_Problem description_.
Only the lines below between the ones containing "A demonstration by" and "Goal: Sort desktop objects", inclusive, are to be reproduced, each exactly as it stands.

(Data to use Opens)

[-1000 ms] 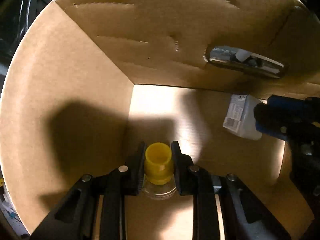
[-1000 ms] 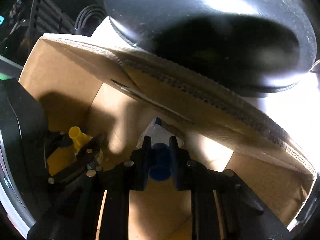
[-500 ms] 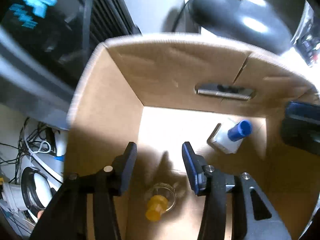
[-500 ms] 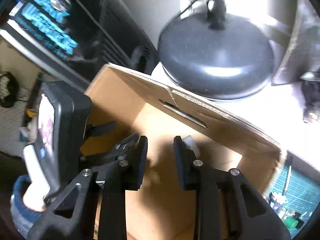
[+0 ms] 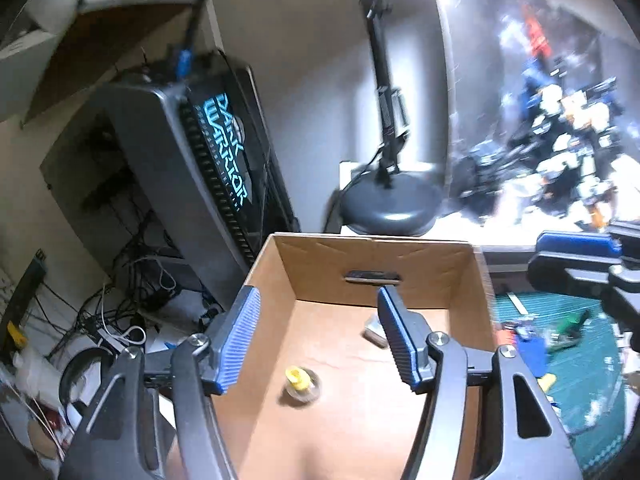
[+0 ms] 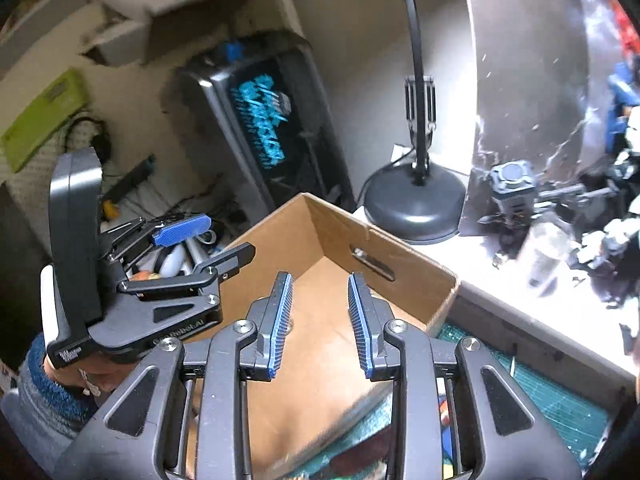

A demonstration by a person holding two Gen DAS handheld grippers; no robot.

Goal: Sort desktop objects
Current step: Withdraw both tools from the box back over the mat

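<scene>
1. Your left gripper [image 5: 318,334] hung above the open brown cardboard box [image 5: 464,276], jaws opening and empty — the small clear yellow-capped bottle [image 5: 301,383] lay on the box floor.
2. Your right gripper [image 6: 320,320] also held nothing, jaws apart.
3. You did well to clear the rim before turning to the green-matted desk [image 5: 592,364].
4. A pale item [image 5: 374,330] sat half-hidden behind your left jaw — unidentifiable.

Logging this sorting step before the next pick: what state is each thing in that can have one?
left gripper: jaws opening, nothing between them
right gripper: open, empty
cardboard box: open-topped, upright
yellow-capped bottle: lying loose on the box floor
white bottle: on the box floor, partly hidden by a finger
desk lamp: upright behind the box
</scene>
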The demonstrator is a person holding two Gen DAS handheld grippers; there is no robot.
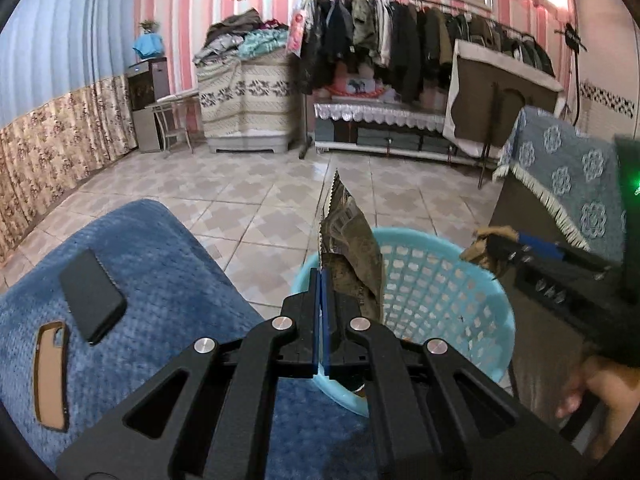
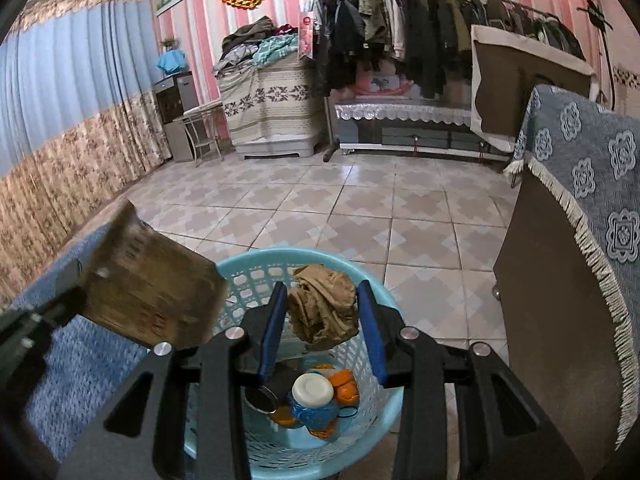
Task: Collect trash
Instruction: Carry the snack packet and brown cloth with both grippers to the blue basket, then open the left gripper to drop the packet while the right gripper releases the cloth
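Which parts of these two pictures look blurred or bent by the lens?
Left wrist view: the right gripper and its brown wad are smeared; walls bow outward. Right wrist view: the packet in the left gripper is motion-blurred; the basket stays sharp.

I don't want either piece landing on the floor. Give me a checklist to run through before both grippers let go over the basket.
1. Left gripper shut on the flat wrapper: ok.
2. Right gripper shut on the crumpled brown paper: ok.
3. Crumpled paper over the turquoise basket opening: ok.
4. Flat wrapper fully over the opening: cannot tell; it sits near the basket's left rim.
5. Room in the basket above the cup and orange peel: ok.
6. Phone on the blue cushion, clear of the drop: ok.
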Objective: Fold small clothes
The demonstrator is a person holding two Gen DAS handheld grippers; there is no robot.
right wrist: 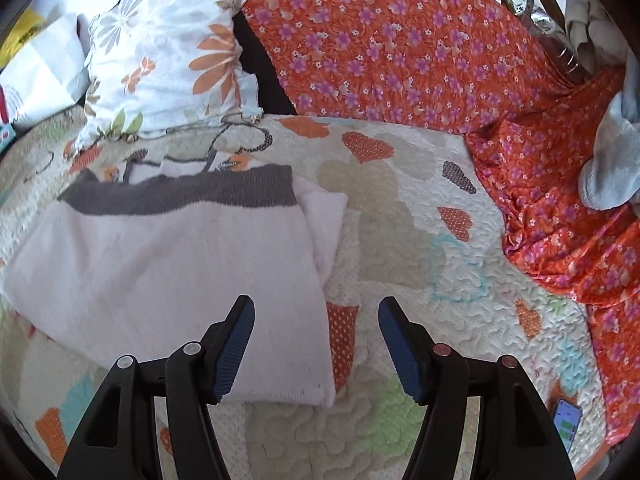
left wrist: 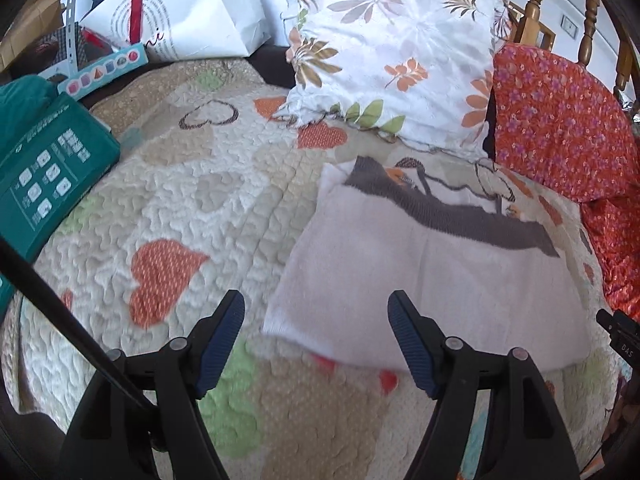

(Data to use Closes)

_Reply to the exercise_.
A demonstration by a person holding two Gen DAS handheld grippers; no robot.

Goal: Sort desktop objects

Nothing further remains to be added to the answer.